La radicalità del pianificatore solitario
A Martano il vasto processo di risignificazione del corredo urbano e della stessa identità materiale, urbanistica e monumentale della città è giunto a quello che può forse essere considerato il suo punto massimo.
Più volte abbiamo denunciato, attraverso la stampa cittadina – l’unica voce, l’unica senza vincoli e remore- che dietro alla trasformazione di luoghi simbolici della città, piazza Assunta e piazza Matteotti, giace un progetto – o forse sarebbe più opportuno parlare di inerzia – tipico di una certa cultura politica, tendente a legare e soddisfare l’istanza del cambiamento ad una dimensione materiale (l’insieme tangibile di strade, piazze e palazzi) piuttosto che a quella sociale ed economica (la sfera dei diritti e della protezione dei cittadini).
Come accade dappertutto, questa inerzia viene coperta ideologicamente dietro il termine “riqualificazione”, il cui utilizzo comune è tanto più pericoloso e deleterio quanto meno si comprende che la disinvoltura dell’uso giustifica linguisticamente e automaticamente ogni sorta di stravolgimento.
Stravolgimento, e non riqualificazione.

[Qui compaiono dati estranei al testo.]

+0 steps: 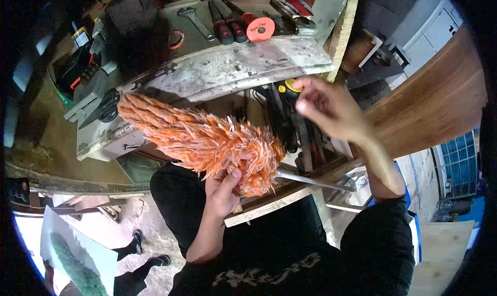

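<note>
A fluffy orange duster-like piece [176, 133] with pale strand tips lies across the middle, its braided, narrower end pointing to the far left. My left hand [225, 187] is closed round its bushy nearer end, thumb on top, and the strands hide some fingers. A thin metal rod [310, 180] sticks out to the right beyond that end; how it joins the piece is hidden. To the right, my right hand [329, 107] is raised over the open drawer, apart from the orange piece. Its thumb and forefinger are apart, the other fingers curled and blurred; nothing shows in it.
The open drawer [274, 209] below holds dark tools and a yellow-topped item [291, 85]. On the worn workbench [233, 63] lie an adjustable wrench [195, 22], red-and-black handled tools [226, 31] and a red disc [260, 29]. Another person's white board [98, 247] bears a green fluffy piece [75, 265].
</note>
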`<state>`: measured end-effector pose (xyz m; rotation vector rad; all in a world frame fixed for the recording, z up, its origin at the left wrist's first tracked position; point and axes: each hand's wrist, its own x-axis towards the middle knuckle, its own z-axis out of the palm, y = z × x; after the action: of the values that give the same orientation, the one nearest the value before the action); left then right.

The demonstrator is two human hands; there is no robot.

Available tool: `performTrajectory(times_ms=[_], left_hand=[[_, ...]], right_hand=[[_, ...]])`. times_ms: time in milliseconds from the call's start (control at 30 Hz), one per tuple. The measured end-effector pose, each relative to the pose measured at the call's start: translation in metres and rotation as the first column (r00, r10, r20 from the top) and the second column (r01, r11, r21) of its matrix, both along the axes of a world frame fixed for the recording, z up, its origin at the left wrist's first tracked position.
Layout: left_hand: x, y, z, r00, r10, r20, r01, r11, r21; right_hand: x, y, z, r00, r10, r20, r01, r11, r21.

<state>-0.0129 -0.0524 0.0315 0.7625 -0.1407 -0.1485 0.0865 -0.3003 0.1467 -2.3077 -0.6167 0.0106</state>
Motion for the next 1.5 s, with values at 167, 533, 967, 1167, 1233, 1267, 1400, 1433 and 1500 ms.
performTrajectory(times_ms=[167,533,967,1167,1233,1267,1400,1433,1500], left_hand=[[-0.003,-0.004,0.006,0.996,-0.056,0.063,0.046,0.987,0.156],[0.018,0.008,0.038,0.931,-0.076,0.358,-0.051,0.942,0.333],[0.146,-0.104,0.014,0.759,-0.445,0.475,-0.57,-0.103,0.815],[0.174,-0.148,-0.015,0.809,-0.421,0.41,-0.564,-0.362,0.742],[0.181,-0.155,-0.013,0.841,-0.401,0.365,-0.525,-0.437,0.73],[0.183,-0.154,-0.014,0.847,-0.397,0.354,-0.515,-0.451,0.729],[0.181,-0.144,-0.027,0.692,-0.416,0.59,-0.721,-0.35,0.599],[0.177,-0.145,-0.023,0.717,-0.434,0.546,-0.689,-0.319,0.651],[0.159,-0.137,-0.01,0.724,-0.464,0.51,-0.661,-0.258,0.705]], right_hand=[[-0.114,0.0,-0.02,0.952,0.076,-0.296,-0.137,0.971,-0.193],[-0.149,-0.052,-0.071,0.806,-0.591,-0.042,0.569,0.753,0.331],[-0.148,-0.093,-0.086,0.688,-0.635,-0.351,0.54,0.125,0.832],[-0.155,-0.113,-0.117,0.627,-0.705,-0.332,0.565,0.118,0.817],[-0.159,-0.118,-0.122,0.573,-0.757,-0.314,0.611,0.14,0.779],[-0.16,-0.117,-0.123,0.562,-0.754,-0.341,0.614,0.104,0.782],[-0.153,-0.11,-0.111,0.613,-0.704,-0.359,0.63,0.163,0.759],[-0.154,-0.117,-0.121,0.574,-0.741,-0.348,0.648,0.151,0.747],[-0.152,-0.118,-0.129,0.555,-0.749,-0.362,0.652,0.121,0.749]])
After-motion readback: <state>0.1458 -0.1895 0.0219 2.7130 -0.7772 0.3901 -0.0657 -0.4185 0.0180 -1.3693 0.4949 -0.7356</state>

Generalmente, chi si oppone ai progetti di trasformazione territoriale viene bollato come “radicale”. I radicali anti-TAV, i radicali anti-SS275, i radicali anti-TAP. E l’accusa risulta ampiamente capziosa. Giacché la vera radicalità non è propria dell’atteggiamento pubblico di quanti non desiderano cancellare del tutto gli elementi tradizionali e naturali del paesaggio (urbano e rurale, ammesso che vi sia ancora differenza), senza con questo negare il diritto di ogni generazione e di ogni società di produrre segni e trasformazioni sul territorio.
La vera radicalità, al contrario, è quella di chi ritiene, come il pianificatore assoluto sciolto dagli interessi, dalle rappresentazioni e dai significati prodotti dalla società su cui agisce, di poter realizzare cambiamenti irreversibili. Sono questi i veri “radicali”, coloro che rifiutano irresponsabilmente la possibilità della stratificazione, in nome dello smantellamento totalitario, politico e materiale, valoriale e urbanistico.

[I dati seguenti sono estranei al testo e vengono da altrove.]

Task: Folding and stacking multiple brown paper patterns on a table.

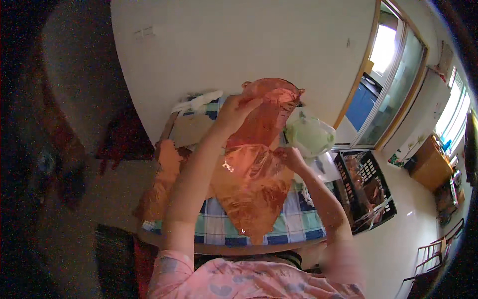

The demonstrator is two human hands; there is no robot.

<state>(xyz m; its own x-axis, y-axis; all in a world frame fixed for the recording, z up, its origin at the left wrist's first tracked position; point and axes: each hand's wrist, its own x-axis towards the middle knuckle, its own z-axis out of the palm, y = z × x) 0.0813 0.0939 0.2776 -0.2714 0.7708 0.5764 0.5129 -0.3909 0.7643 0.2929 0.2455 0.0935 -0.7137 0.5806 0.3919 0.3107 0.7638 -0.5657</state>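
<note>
The left hand [240, 110] grips the foil [256, 199] at its upper left; the right hand [291, 158] pinches its right edge, the 2 probably keeping it spread above the cloth [211, 226] on the desk [224, 247].

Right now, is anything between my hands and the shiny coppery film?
Nothing visible: your left hand and right hand both appear to touch the shiny coppery film. The pale green object lies right of it.
</note>
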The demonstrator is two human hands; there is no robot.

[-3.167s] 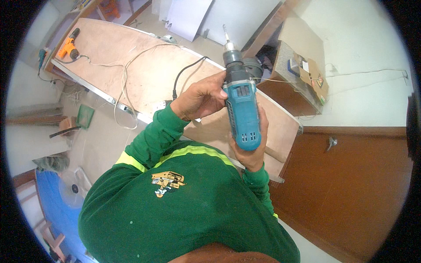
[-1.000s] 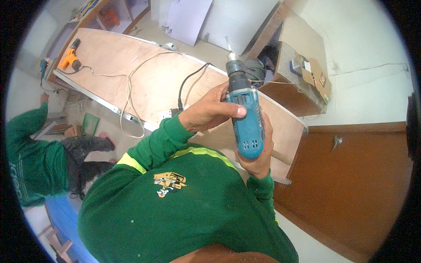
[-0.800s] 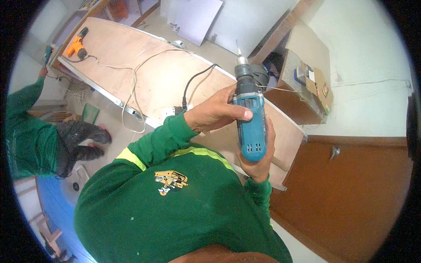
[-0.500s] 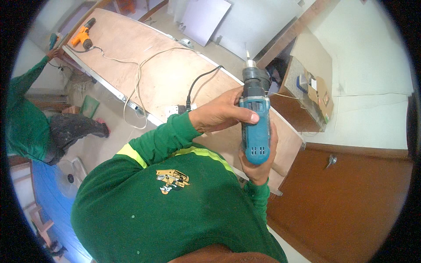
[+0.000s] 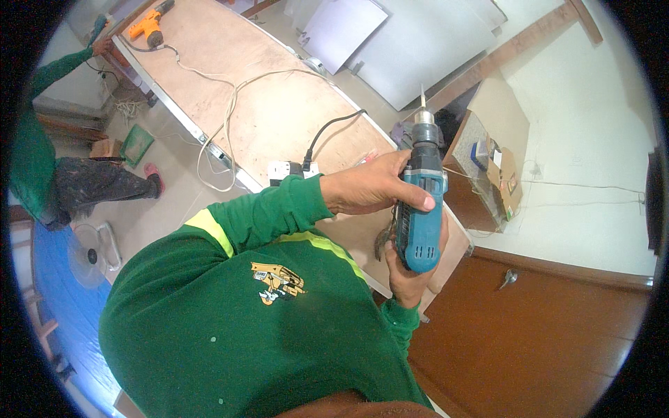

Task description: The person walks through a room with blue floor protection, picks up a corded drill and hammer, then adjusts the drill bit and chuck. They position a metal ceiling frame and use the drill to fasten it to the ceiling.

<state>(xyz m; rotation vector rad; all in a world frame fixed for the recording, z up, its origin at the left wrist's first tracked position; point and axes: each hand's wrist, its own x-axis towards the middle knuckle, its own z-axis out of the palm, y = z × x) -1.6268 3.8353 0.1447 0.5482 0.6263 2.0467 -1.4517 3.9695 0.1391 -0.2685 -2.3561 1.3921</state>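
Observation:
A teal and black power drill (image 5: 422, 216) is held out in front of my chest, its chuck and thin bit (image 5: 422, 104) pointing away from me. My left hand (image 5: 366, 184) is closed on the front of its body, the thumb lying along the teal casing. Lower down, my right hand (image 5: 405, 279) wraps round the drill from behind and beneath; most of its fingers are hidden. Under the drill lies a long wooden panel table (image 5: 279, 111) with a metal edge. On it, near my left wrist, a white power strip (image 5: 284, 169) has a black plug (image 5: 307, 161) in it.
An orange power tool (image 5: 148, 29) lies at the table's far left, with a pale cord (image 5: 233, 90) looping across the top. A co-worker in green (image 5: 42, 160) stands at left near a fan (image 5: 90, 256). A brown door (image 5: 536, 320) and a cabinet (image 5: 488, 139) are at right.
The view has shifted a little. The drill and both hands now appear slightly further right and lower, still in the same grip. The co-worker's hand stays by the table's far-left end.

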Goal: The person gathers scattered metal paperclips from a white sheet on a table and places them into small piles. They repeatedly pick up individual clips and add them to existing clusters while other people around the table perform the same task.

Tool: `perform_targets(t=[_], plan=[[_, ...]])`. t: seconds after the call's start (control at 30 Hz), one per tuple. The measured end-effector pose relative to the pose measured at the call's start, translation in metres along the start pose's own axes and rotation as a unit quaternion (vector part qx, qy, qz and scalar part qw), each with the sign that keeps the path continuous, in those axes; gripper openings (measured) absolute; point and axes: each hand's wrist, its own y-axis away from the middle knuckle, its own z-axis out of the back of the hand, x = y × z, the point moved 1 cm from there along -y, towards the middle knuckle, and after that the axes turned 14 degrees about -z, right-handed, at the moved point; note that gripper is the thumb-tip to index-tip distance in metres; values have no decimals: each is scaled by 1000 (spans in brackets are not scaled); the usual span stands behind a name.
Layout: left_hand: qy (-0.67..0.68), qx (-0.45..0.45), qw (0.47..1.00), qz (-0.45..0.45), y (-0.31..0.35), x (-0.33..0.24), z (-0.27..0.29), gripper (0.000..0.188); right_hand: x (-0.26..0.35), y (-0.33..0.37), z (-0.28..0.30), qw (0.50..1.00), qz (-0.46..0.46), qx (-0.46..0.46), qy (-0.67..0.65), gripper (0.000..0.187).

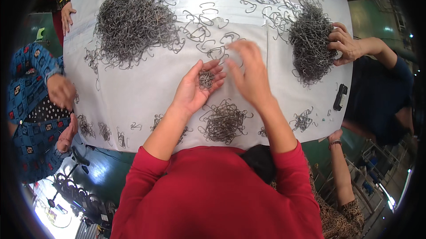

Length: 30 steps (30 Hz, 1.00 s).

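Observation:
My left hand (193,89) is palm up over the white tabletop, a small bunch of bent grey wire hooks (206,80) cupped in it. To its right, my right hand (251,74) is a little blurred, thumb and fingers apart, with nothing visible between them. Its fingertips are close to loose wire hooks (215,52) scattered on the sheet. Nearer my body, between my forearms, lies a dense pile of hooks (224,123). Small clusters of hooks lie along the near edge, some partly hidden by my forearms.
Large hook heaps stand at far left (133,24) and right (311,44). A co-worker's hand (347,45) touches the right heap. A black device (341,97) lies by the right edge. Other people's hands are at the left edge (66,17), far right and near right (335,136).

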Motion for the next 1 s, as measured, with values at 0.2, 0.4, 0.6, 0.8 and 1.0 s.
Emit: perform_targets(t=[0.2, 0.4, 0.6, 0.8, 1.0], plan=[[5, -3, 998, -56, 2, -20, 18, 33, -77, -40, 0, 952, -111, -150, 243, 55], [-1, -46, 990, -134, 5, -51, 47, 30, -45, -67, -8, 963, -62, -141, 220, 59], [-19, -43, 989, -142, 2, -51, 51, 32, -56, -85, -19, 975, -35, -80, 202, 62], [-16, -11, 990, -138, 0, -52, 51, 32, -22, -25, -41, 974, -5, -7, 228, 59], [-16, -8, 990, -138, 2, -52, 51, 32, -25, -16, -23, 988, 50, 16, 147, 48]])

E invece per noi la metafora è quella della stratificazione. Noi siamo dell’idea che un la sostenibilità di ogni azione politica passi dalla capacità di inserire il cambiamento in un sistema di equilibrio con le risorse naturali e con le testimonianze storiche (la cosiddetta “tradizione”) del rapporto culturale che le società passate hanno avuto con quelle stesse risorse.
Così, tornando a Martano, dopo piazza Assunta, tocca adesso a piazzetta Matteotti. Questa volta, con un balzo qualitativo nella sfida lanciata alla città. Non si tratta, come per la piazza principale, di sostituire l’asfalto con materiale nobile, ma si tratta di cancellare d’un colpo, rimuovendoli e sostituendoli, un secolo e mezzo di interventi e di sedimentazioni prodotte dalla comunità martanese in quella particolare area della città.
E’ una trasformazione radicale e irreversibile dell’identità del paese, dove alla dimensione storica e collettiva della presenza stratificata, si sostituisce bruscamente un progetto solitario, pianificatorio, non identitario ma identificabile con il potere politico.
A dimostrazione dell’incomunicabilità degli approcci, il pianificatore solitario ha risposto ad una militanza civica che non ha avuto sbocchi significativi dal punto di vista della rappresentatività politica, spostando gli alberi della piazzetta nel cimitero comunale. Fa molta tenerezza che si pensi di risolvere un conflitto tra diversi modelli di sviluppo di una città, spostando quattro alberi da un luogo all’altro. L’albero è salvo, si dice, così gli amici dell’albero con l’anello al naso sono contenti e ripongono le clave.
Ma non è per la pianta che si è combattuto e si combatte, è per un’idea di città differente, per un diverso rapporto tra la città e chi la abita.
Antonio Bonatesta
I progetti imposti dalla politica sono esclusivamente a vantaggio di pochi imparentati, mentre l’intera collettività subisce passivamente tali scelte. Neanche le attività commerciali, fortemente danneggiate, riescono a lanciare un grido d’allarme. Il nostro non è un paese LIBERO.